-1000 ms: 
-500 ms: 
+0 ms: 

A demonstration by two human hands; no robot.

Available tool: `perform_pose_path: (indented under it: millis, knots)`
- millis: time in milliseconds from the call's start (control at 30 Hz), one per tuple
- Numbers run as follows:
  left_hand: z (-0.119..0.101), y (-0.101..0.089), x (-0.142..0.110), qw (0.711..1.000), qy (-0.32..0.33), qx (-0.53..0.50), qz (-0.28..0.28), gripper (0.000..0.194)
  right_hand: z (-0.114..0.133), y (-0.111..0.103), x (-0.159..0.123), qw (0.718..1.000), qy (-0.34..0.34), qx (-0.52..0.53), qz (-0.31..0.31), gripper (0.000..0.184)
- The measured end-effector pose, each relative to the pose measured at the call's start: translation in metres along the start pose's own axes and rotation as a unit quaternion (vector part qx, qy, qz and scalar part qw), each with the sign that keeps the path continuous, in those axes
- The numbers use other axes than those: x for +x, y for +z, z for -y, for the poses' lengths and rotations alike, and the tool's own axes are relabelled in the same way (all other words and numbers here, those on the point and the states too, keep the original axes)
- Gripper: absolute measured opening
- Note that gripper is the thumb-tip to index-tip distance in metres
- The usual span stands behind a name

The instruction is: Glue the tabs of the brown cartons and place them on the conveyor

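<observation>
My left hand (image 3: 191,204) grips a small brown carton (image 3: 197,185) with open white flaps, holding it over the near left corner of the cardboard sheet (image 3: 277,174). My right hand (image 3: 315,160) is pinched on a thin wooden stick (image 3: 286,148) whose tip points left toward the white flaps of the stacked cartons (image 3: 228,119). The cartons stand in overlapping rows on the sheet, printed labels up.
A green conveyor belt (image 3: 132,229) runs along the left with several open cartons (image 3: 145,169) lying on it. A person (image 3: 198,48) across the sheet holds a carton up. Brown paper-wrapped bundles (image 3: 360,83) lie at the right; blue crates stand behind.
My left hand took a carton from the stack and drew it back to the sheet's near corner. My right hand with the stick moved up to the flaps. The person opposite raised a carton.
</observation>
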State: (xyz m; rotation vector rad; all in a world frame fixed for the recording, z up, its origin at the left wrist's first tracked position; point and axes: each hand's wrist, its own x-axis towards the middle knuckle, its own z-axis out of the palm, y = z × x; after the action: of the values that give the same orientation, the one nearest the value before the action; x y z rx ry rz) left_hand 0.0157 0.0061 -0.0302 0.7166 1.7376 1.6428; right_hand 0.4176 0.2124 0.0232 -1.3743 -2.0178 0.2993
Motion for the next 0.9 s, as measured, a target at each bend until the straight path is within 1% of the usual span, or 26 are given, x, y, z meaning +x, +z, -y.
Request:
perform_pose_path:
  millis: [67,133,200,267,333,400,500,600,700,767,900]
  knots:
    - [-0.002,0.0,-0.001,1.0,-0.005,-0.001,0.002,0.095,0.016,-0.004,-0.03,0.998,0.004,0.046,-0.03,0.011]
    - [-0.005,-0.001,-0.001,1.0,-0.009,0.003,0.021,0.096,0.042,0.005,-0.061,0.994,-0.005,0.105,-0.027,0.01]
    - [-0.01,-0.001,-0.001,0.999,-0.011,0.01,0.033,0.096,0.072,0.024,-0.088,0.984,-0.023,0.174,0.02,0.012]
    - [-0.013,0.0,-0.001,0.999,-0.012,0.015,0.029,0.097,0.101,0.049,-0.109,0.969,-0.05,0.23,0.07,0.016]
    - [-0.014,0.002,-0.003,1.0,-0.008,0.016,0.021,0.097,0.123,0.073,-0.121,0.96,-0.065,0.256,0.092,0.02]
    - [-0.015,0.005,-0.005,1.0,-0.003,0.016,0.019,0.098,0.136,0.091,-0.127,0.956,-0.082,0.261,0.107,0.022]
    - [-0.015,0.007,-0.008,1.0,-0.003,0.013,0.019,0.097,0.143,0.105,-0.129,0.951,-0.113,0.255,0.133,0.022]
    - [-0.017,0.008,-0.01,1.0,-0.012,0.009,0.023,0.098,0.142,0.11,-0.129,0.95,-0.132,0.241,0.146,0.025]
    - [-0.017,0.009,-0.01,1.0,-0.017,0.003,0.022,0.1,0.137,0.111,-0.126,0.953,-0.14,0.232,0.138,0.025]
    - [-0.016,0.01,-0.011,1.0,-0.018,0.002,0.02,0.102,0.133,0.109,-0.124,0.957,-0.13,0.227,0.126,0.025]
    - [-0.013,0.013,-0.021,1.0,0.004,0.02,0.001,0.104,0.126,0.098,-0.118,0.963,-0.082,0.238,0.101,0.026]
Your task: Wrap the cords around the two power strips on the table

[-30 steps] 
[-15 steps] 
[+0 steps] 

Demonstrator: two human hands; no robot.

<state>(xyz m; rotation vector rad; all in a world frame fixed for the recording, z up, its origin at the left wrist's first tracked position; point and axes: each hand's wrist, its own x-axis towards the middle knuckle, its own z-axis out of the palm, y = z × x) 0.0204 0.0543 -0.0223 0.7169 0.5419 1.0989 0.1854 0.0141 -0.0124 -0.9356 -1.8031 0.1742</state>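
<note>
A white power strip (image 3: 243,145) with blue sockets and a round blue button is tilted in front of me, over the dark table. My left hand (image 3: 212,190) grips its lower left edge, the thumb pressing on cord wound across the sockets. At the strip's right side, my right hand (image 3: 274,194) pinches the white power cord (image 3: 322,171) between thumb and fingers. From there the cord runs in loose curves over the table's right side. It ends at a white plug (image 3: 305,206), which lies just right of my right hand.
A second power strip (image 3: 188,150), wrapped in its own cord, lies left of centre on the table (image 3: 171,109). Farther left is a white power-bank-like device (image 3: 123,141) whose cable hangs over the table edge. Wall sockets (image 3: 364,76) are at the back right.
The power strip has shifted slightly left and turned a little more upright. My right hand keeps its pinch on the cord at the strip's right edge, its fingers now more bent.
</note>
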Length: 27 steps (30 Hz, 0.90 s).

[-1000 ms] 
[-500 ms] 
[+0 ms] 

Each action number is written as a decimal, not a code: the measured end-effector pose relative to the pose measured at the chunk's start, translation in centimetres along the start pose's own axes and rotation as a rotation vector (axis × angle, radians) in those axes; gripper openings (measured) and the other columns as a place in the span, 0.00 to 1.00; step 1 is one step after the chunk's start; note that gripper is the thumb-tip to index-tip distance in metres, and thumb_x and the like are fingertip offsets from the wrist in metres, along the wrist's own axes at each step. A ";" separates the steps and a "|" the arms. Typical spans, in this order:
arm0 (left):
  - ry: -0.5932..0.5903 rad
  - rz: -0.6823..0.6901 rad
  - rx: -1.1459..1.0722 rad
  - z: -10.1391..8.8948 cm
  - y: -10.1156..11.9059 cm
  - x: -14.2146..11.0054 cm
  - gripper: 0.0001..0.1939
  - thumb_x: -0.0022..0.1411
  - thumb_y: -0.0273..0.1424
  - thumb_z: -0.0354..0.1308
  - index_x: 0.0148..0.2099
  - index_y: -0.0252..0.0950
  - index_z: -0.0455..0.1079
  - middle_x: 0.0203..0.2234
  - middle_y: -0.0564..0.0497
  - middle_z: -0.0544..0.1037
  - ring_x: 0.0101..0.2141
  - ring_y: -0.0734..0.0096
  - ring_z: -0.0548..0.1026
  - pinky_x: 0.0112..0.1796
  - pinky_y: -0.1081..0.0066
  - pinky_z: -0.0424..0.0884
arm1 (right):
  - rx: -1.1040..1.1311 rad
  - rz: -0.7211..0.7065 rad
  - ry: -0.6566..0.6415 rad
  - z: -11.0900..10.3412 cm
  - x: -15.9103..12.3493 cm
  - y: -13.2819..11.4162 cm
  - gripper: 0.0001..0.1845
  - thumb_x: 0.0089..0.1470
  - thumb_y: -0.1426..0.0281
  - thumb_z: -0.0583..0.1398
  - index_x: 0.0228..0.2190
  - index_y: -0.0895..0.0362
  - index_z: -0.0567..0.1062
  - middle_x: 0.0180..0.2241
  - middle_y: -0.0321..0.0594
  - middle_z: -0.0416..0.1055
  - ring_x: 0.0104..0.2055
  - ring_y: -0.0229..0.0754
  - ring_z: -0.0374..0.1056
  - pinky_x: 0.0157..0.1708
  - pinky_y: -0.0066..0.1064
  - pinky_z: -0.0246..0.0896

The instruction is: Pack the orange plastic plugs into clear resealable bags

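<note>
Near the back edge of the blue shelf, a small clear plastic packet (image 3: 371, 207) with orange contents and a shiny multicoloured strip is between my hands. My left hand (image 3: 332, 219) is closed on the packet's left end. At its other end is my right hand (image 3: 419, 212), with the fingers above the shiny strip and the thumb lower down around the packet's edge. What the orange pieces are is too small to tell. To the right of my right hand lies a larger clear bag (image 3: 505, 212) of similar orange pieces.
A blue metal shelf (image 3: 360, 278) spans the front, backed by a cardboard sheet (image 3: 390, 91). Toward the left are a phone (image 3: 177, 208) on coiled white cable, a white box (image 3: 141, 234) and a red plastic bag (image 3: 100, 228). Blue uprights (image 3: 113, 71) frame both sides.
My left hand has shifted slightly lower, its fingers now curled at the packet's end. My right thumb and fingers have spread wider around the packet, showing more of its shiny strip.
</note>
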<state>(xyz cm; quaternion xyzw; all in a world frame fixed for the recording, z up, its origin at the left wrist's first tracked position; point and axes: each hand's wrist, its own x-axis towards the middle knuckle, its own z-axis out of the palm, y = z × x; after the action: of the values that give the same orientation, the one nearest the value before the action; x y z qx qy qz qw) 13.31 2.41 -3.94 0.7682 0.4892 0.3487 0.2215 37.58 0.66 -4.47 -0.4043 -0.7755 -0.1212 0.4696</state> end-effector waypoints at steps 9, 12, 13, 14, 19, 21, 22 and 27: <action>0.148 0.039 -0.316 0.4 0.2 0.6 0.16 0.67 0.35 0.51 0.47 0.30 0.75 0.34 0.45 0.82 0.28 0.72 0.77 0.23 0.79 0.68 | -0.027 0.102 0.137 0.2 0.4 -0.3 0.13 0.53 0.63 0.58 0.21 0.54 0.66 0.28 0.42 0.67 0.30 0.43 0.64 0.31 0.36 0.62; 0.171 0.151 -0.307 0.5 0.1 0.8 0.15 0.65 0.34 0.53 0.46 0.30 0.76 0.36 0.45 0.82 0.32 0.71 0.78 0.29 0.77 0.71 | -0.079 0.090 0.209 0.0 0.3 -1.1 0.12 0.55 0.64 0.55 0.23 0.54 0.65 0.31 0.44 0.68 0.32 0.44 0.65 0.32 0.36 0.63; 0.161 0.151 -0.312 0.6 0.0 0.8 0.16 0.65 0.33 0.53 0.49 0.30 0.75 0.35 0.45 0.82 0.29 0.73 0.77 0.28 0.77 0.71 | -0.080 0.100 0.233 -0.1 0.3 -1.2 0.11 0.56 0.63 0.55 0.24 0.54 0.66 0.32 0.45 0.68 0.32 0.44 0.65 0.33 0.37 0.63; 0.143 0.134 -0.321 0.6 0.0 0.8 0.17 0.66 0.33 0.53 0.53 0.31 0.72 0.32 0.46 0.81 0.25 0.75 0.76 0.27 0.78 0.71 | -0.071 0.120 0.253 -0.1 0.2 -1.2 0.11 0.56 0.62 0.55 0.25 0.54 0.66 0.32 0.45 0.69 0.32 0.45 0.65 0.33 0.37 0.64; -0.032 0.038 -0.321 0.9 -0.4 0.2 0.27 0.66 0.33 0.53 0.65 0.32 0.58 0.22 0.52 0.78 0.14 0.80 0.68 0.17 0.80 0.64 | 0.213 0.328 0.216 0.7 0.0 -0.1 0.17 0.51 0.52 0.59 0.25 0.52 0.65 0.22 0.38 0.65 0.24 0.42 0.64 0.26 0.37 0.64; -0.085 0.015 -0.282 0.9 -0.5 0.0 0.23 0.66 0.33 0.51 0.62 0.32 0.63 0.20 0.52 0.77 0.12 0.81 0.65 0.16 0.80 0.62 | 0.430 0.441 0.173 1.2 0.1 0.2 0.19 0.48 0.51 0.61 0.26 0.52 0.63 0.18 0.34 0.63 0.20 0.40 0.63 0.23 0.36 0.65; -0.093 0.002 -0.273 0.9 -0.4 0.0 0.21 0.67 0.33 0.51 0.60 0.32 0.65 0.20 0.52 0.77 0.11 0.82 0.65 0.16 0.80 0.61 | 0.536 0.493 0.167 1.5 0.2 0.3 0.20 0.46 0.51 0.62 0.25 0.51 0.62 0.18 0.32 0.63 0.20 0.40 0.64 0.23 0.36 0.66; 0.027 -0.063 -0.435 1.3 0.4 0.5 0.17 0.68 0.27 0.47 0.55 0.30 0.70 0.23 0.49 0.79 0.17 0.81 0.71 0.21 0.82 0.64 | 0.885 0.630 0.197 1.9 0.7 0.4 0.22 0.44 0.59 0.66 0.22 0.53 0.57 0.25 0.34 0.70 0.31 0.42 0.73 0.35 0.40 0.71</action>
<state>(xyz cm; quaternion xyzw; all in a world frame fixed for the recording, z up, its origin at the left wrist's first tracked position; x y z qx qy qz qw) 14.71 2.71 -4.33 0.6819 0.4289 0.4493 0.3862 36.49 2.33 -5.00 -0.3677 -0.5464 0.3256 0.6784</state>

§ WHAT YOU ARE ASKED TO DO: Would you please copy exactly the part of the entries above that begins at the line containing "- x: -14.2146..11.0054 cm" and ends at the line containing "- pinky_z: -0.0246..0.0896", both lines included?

§ ANSWER BELOW:
  - x: -14.2146..11.0054 cm
  - gripper: 0.0001..0.1939
  - thumb_x: -0.0022..0.1411
  - thumb_y: -0.0273..0.1424
  - thumb_z: -0.0354..0.1308
  - index_x: 0.0148..0.2099
  - index_y: -0.0252..0.0950
  - index_z: -0.0455..0.1079
  - middle_x: 0.0203..0.2234
  - middle_y: -0.0564..0.0497
  - middle_z: -0.0544..0.1037
  - ring_x: 0.0101..0.2141
  - ring_y: -0.0734..0.0096
  - ring_z: -0.0548..0.1026
  - pinky_x: 0.0112..0.1796
  - pinky_y: -0.1081..0.0066
  - pinky_z: -0.0424..0.0884
arm1 (right):
  - rx: -1.1040..1.1311 rad
  - rz: -0.7211..0.7065 rad
  - ry: -0.6566..0.6415 rad
  - z: -11.0900..10.3412 cm
  - x: -15.9103..12.3493 cm
  - y: -13.2819..11.4162 cm
  - gripper: 0.0001..0.1845
  - thumb_x: 0.0089..0.1470
  - thumb_y: -0.1426..0.0281
  - thumb_z: -0.0583..0.1398
  - index_x: 0.0228..0.2190
  - index_y: -0.0895..0.0362
  - index_z: -0.0567..0.1062
  - middle_x: 0.0180..0.2241
  - middle_y: -0.0321..0.0594
  - middle_z: -0.0416..0.1055
  - ring_x: 0.0104..0.2055
  - ring_y: -0.0229..0.0754
  - ring_z: -0.0374..0.1056
  - pinky_x: 0.0157..0.1708
  - pinky_y: -0.0066..0.1064
  - pinky_z: -0.0246..0.0896

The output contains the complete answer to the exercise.